El esplendor militar otomano comenzó a forjarse en 1326, bajo el reinado del sultán Orhan, y contempló el protagonismo de dos unidades legendarias: la caballería sipahi y los jenízaros. La primera, de corte feudal y nutrida de caballeros vinculados al sultán por lazos de vasallaje -sellado en el usufructo de un feudo de dimensiones variables- constituía el grueso de las huestes otomanas y el brazo ofensivo más eficaz de las mismas. La caballería pesada -reclutada fundamentalmente en las provincias europeas- eran los sipahi, el motor ofensivo del ejército otomano hasta bien entrado el siglo XVI. 

A la infantería regular -los yaya-, se suman a partir de 1326 los jenízaros, el cuerpo de infantería de élite más característico de las huestes otomanas durante toda su historia. Alistados en virtud de un sistema que llevaba por nombre devshirme, estos extraordinarios soldados de a pie eran reclutados entre los hijos de los súbditos cristianos en los territorios europeos recientemente adquiridos. Educados en la religión islámica, los jenízaros conservaban buena parte de los rituales cristianos de sus orígenes, desarrollando así un intenso espíritu corporativo que les otorgaba una cohesión única. Armados originalmente de arco, ballesta y sable curvo otomano, los jenízaros eran célebres por su distintivo tocado börk y la banda de bronce y penacho. 

Evolucionaron con los tiempos y forjaron su leyenda a partir de mediados del siglo XV con las primeras armas de fuego de mano. Aunque el ejército otomano tenía una unidad de especialistas en esta clase de armamento, los tufekcis -maestros en el manejo del arcabuz y el mosquete- fueron los jenízaros quienes mayor partido estratégico sacaron a esta nueva tecnología. En realidad, era un tiempo en que la artillería otomana estaba considerada como una de las más avanzadas del mundo, merced a sus cañones gigantes de gran alcance y a su pólvora de inmejorable calidad. 

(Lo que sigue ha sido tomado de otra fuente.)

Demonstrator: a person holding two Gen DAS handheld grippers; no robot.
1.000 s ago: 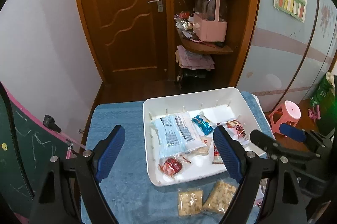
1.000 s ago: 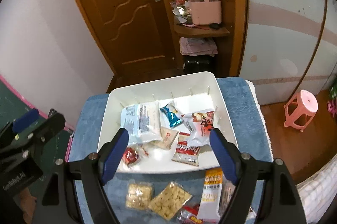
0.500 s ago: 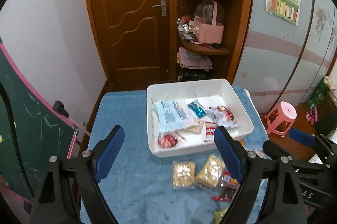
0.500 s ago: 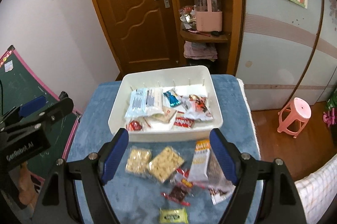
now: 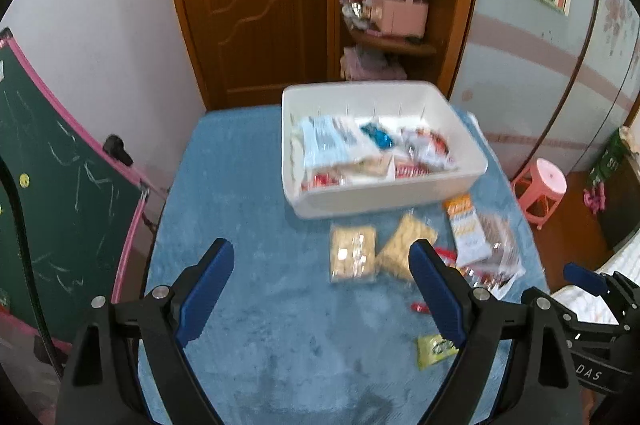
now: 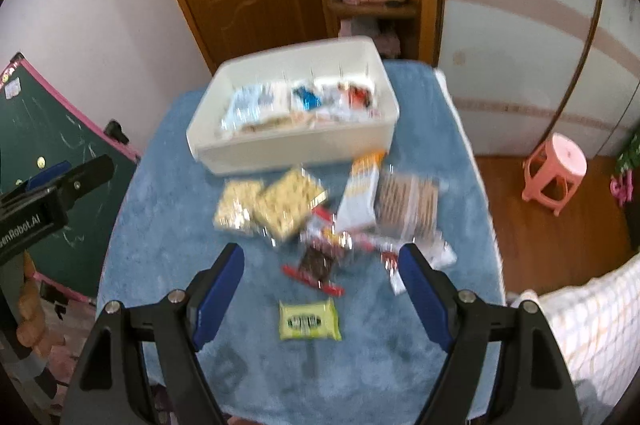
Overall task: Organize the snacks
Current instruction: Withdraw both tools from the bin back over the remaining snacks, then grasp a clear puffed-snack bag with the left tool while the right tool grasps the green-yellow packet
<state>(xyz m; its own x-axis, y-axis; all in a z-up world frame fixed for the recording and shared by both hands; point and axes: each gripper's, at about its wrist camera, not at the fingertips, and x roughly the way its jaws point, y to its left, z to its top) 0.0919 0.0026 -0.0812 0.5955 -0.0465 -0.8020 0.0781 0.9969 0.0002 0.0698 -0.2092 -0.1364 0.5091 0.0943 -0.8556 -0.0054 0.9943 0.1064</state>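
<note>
Two grippers in play here, each with two blue-padded fingers on a black frame. Left gripper (image 5: 320, 267) is spread wide with nothing between the pads, just bare blue fleece under it, and its jaws have just been opening a bit more. Right gripper (image 6: 322, 273) is also released, hanging over the loose pile with nothing pinched.

Going left to right: one green chalkboard (image 5: 60, 185) with a pink frame and white scribbles, then the table (image 5: 240, 185) covered in fuzzy blue cloth. One white plastic bin (image 6: 296, 145), rectangular with rounded corners, sits at the far side of the table. Inside it's a blurry heap: one big pale blue packet (image 5: 328, 141), one small shiny blue wrapper (image 5: 378, 137), a couple of red and white ones. Can't count them exactly.

Just in front of the bin, on the cloth: two clear bags of pale cracker squares (image 6: 268, 207) side by side and touching, one tall white and orange packet (image 6: 360, 193), one clear pack of brown round biscuits (image 6: 406, 205) right beside it, a tangle of small red and dark wrappers (image 6: 324, 253), and one lime green flat packet (image 6: 310, 321) nearest the right gripper. Print on all of it is too smeared to read.

Far right, one pink plastic stool (image 6: 556, 165) on the wood floor.
</note>
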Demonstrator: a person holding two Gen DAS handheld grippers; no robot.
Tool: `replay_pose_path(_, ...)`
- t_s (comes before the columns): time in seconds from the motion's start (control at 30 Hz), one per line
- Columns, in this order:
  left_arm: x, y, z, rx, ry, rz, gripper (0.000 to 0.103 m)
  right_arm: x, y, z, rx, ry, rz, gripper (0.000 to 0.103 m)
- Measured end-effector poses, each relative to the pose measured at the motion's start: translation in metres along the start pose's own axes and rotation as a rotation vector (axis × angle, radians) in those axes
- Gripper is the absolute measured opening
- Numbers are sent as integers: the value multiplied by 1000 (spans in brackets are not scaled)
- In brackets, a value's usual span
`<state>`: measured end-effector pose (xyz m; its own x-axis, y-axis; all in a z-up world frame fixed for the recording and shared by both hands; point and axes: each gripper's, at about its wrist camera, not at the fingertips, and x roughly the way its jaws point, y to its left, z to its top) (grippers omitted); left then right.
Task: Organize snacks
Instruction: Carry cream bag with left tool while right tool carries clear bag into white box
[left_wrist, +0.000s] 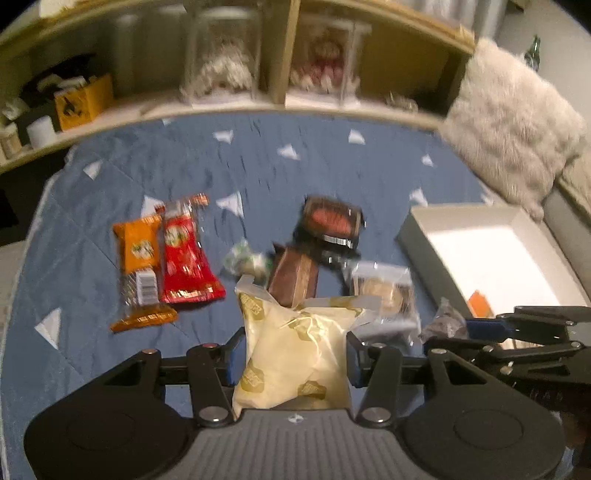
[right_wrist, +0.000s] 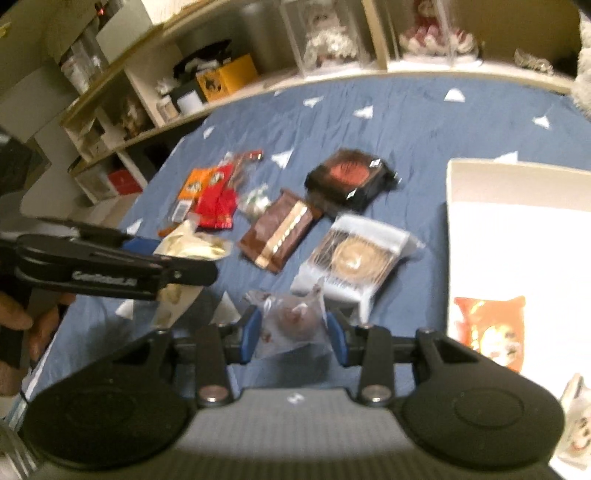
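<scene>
We've got the left tool (left_wrist: 291, 360) clamped on a cream packet (left_wrist: 295, 354), the right tool (right_wrist: 293, 332) pinching a small clear packet (right_wrist: 293, 319), both above the bed (left_wrist: 92, 258), left of the white box (left_wrist: 491, 266). Slippery wrappers could slide free mid-carry.

Almost nothing can be read through the blur. White lettering runs along the black arm of the left claw (right_wrist: 184, 254) in the right wrist view, too smeared to spell out. The orange packet (left_wrist: 142, 266) bears a barcode label with illegible digits.
</scene>
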<state>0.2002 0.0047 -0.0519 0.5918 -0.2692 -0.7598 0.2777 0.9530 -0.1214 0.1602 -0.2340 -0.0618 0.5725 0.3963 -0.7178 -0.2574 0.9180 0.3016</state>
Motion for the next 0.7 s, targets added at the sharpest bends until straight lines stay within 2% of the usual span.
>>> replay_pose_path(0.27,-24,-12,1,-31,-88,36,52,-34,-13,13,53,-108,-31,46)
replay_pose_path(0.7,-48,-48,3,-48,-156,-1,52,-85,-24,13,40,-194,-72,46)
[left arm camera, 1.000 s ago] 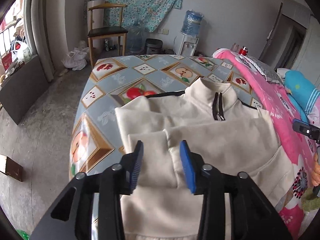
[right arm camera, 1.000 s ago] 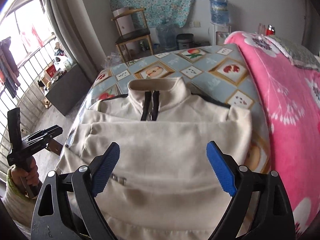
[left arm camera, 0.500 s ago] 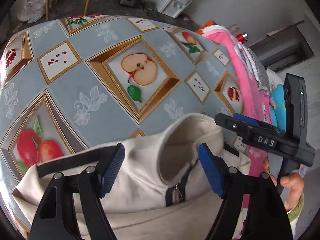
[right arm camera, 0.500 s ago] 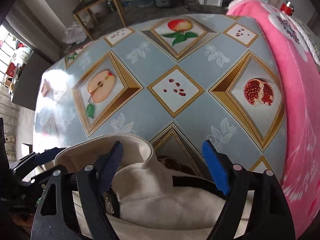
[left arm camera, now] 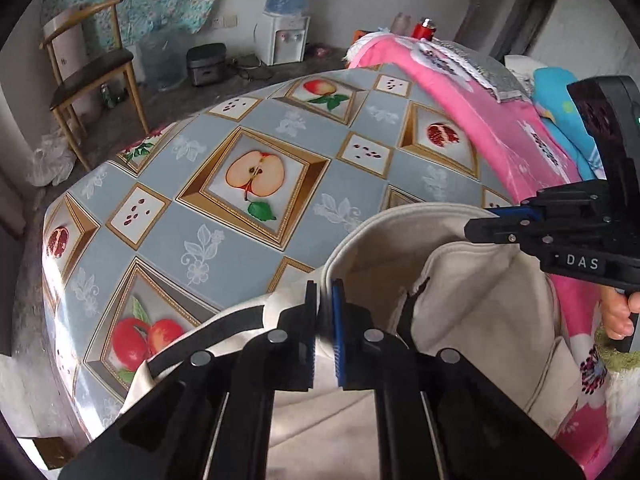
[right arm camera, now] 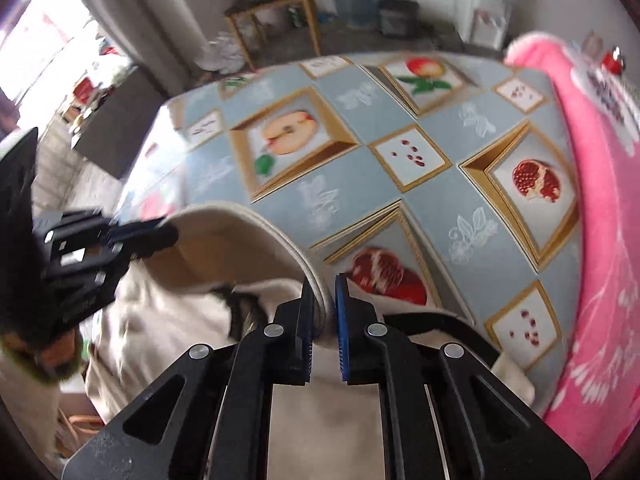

Gracias a ello se erigieron en una extraordinaria fuerza de choque, ideal para la toma de ciudades fortificadas -los ejércitos otomanos estaban pertrechados de magníficos trenes de asedio- y complemento ideal en el campo de batalla de la caballería sipahi. La relajación en la disciplina y el descenso en la calidad del reclutamiento terminó por desnaturalizar el carácter indómito de los jenízaros, que, no obstante, siguieron siendo la unidad más célebre de un ejército que alcanzó el cénit de su capacidad logística con Suleimán el Magnífico. Iniciaron su lenta decadencia en 1571, coincidiendo con su derrota naval frente a la flota cristiana en la decisiva batalla de Lepanto. 


Fuente:
Por Roberto Piorno en Muy Interesante Historia, ‘El Islam. Los misterios de una religión’, Ed. Televisa, p. 40 – 41.